- [What to do] Write out exactly the lines below that run from the one containing "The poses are" through the one containing "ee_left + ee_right", both included, with no other lines.

[Opening Dataset records section]

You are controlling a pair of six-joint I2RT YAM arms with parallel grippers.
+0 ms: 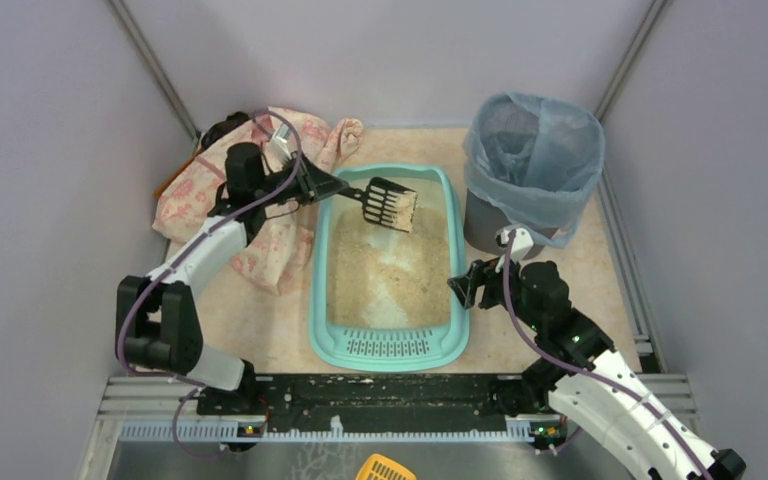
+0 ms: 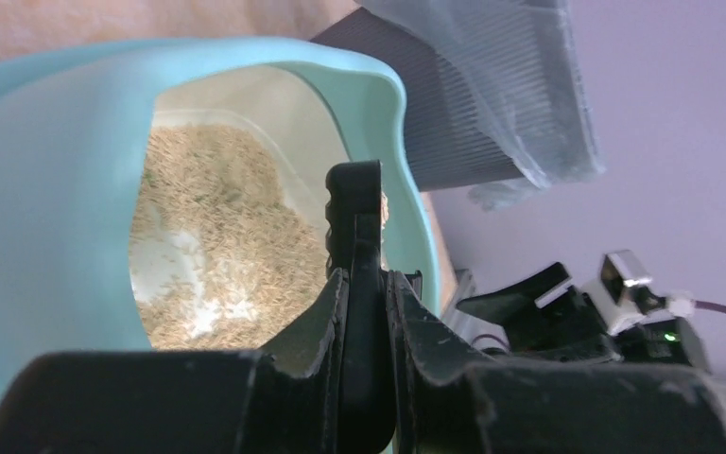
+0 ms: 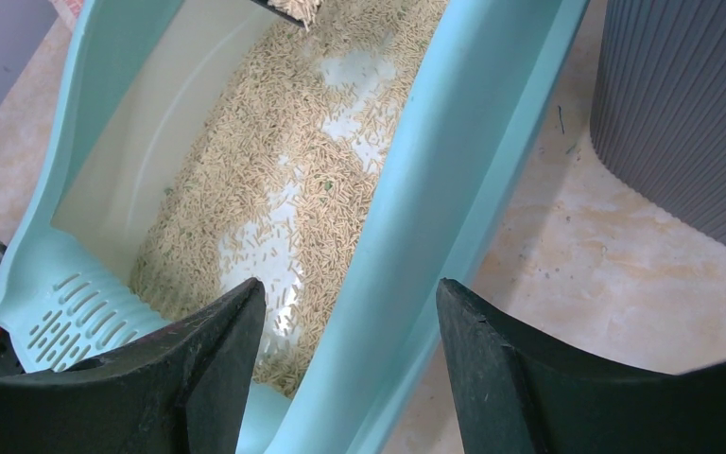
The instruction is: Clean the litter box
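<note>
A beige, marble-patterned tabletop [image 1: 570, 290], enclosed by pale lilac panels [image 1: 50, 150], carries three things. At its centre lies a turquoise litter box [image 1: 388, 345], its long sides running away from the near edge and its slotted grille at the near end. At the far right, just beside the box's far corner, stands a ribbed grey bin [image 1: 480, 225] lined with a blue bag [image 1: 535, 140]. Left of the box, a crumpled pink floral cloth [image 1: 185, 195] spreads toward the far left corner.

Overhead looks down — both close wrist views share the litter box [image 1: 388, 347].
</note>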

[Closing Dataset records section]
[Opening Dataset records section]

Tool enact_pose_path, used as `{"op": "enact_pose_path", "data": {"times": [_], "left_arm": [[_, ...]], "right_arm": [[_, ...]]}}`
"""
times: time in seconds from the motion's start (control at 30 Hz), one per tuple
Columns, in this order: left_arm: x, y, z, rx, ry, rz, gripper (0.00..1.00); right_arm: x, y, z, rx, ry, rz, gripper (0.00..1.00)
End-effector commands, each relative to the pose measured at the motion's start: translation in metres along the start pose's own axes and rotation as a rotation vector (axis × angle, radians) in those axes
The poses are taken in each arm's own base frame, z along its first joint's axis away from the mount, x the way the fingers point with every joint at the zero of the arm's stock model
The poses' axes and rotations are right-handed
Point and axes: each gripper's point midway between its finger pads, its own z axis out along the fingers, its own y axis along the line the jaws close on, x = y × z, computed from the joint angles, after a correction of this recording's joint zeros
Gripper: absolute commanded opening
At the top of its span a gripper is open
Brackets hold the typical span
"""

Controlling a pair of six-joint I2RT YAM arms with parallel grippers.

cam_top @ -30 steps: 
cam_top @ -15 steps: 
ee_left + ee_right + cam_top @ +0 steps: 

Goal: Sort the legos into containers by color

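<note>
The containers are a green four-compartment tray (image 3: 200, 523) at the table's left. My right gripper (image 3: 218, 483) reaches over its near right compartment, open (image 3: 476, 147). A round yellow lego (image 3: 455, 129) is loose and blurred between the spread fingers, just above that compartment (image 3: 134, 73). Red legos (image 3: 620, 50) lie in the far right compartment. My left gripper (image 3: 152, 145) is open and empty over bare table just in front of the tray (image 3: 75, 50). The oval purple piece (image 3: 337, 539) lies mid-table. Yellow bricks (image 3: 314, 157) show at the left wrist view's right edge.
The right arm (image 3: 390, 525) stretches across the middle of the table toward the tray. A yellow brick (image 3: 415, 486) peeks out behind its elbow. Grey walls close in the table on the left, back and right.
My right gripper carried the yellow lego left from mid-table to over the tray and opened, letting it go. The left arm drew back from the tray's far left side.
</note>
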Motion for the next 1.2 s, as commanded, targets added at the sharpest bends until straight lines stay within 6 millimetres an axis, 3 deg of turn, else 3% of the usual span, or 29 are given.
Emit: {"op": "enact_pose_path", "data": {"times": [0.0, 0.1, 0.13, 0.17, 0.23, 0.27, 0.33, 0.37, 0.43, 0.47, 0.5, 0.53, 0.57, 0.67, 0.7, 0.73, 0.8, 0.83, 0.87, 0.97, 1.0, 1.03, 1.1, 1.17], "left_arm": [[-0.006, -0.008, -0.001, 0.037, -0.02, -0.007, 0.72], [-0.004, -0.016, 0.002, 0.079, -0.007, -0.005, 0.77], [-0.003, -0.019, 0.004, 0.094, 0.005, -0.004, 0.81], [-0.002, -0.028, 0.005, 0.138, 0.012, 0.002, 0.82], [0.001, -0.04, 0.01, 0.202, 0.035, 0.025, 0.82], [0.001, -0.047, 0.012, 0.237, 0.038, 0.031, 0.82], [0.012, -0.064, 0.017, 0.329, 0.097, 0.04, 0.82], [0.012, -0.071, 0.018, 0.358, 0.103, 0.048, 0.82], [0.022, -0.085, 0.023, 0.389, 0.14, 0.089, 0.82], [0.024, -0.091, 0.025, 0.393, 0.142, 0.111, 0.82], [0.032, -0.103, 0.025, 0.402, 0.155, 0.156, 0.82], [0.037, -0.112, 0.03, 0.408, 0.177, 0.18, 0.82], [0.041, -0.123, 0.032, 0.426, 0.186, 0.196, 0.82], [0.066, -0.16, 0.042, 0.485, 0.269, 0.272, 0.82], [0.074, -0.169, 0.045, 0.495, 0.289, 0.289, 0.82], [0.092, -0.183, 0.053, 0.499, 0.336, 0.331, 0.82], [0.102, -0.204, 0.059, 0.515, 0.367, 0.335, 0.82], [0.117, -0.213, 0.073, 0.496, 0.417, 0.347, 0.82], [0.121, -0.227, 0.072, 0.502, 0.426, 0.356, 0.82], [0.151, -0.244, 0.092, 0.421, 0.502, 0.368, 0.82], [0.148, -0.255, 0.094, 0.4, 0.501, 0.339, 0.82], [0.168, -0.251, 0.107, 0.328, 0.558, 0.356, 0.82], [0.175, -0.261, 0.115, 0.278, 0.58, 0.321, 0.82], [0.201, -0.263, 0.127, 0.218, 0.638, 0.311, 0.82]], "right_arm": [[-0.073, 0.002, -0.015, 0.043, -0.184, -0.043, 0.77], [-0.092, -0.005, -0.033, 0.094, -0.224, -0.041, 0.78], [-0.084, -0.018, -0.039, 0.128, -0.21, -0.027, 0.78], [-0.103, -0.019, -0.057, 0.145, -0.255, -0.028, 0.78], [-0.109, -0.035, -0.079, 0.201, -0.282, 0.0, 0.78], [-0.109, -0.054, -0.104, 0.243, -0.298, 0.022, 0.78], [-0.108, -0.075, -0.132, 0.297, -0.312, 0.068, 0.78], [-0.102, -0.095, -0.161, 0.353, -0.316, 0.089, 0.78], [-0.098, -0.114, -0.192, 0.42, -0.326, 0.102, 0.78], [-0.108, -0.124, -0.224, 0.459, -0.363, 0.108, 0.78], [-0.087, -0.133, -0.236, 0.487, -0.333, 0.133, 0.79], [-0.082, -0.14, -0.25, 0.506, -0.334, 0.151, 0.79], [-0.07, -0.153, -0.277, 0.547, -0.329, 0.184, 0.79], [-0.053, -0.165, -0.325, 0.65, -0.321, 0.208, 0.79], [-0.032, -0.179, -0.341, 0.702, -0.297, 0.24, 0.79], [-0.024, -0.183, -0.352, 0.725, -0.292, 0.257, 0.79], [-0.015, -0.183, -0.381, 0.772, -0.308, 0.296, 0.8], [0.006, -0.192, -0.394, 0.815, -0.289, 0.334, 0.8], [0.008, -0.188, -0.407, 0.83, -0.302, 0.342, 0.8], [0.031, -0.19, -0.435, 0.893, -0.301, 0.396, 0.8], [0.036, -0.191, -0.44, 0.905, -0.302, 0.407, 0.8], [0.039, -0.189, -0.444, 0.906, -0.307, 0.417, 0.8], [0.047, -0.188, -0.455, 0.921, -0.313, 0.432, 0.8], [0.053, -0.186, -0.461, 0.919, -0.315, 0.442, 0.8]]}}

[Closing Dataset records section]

- [Output]
The poses are taken in each arm's own base frame, z along its first joint's axis away from the mount, x the way the fingers point with every joint at the zero of the arm's stock model
The poses' axes and rotations are right-handed
Point and axes: each gripper's point midway between its finger pads, its own z axis out along the fingers, its own y axis along the line the jaws close on, x = y × z, computed from the joint angles, after a correction of this recording's joint zeros
Gripper: absolute commanded opening
At the top of its span a gripper is open
Brackets hold the typical span
"""

Controlling a pair of six-joint I2RT YAM arms with parallel grippers.

cam_top @ -30 steps: 
cam_top @ -15 steps: 
ee_left + ee_right + cam_top @ +0 steps: 

The answer has been supplied in full.